Some parts of the camp are even direr, with more than 180 people to a toilet and more than 500 to a shower. Speaking to BBC Panorama in March, Dr, Hilde Vochten, the medical coordinator in Greece for Médecins Sans Frontieres (MSF), said that there is only one water tap available for every 1,300 refugees, and families of five or six share confined sleeping spaces.

Women often have to hold it in at night rather than run the risk of violence just by going to relieve themselves after dark, which not only causes physical harm but also acute mental trauma. As a stop-gap solution, clinics have sometimes distributed funnels to women so that they can urinate in a bottle instead of harming themselves.

“Under these conditions, a woman’s ability to manage her period in a dignified manner is impossible,” says Collure.

There was limited human rights oversight in the camp to begin with, triggering riots and protests, and outbreaks of violence were a common sight. With nonprofits halting operations, there are even fewer eyes on ground.

Government inaction worsens impact of the pandemic

Fariba was among the refugees who were transferred from Moria to Athens in mainland Greece starting May, in a bid to decongest the camp, leaving the population to around 15,000 in July.

But the move comes without a real rehabilitation plan, leaving the refugees without cash assistance and shelter during a pandemic. Left without assistance in yet another location, some of these refugees are now stranded and living on the roads, or have found themselves back in refugee camps. Some were lucky enough to have been moved into hotels, but largely, the government’s plans for these refugees stops there.
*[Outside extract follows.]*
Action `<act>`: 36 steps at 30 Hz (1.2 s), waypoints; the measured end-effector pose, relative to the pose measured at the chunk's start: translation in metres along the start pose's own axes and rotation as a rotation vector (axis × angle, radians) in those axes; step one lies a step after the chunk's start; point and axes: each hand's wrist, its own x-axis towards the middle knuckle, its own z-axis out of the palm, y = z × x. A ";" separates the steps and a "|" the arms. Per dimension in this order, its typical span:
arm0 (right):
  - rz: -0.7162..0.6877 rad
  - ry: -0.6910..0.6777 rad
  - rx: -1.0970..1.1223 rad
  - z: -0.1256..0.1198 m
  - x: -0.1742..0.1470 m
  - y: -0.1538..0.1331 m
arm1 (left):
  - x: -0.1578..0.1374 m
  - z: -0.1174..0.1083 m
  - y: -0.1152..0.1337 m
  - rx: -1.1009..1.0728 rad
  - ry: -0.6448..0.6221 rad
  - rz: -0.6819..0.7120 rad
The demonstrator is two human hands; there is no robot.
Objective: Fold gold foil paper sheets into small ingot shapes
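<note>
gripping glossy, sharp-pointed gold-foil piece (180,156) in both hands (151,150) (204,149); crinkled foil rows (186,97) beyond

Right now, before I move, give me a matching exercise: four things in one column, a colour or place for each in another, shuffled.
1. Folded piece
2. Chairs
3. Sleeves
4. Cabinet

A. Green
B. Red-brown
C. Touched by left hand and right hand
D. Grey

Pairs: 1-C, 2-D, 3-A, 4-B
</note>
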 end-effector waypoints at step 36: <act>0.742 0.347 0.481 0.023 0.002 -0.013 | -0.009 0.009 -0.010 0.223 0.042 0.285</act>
An MSF report has called for a halt in these unplanned evictions and urges the government to identify alternative solutions. The Greek government has urged other European Union countries to take in Moria’s residents. Even as countries welcome small batches of vulnerable migrants, such as unaccompanied minors, from Greek island camps, larger relocation plans have not yet materialized. Meanwhile, new arrivals from Turkey continue to keep the migrant population high in Lesbos. Forced deportations and the Greek government allegedly abandoning asylum seekers at sea are only making matters worse.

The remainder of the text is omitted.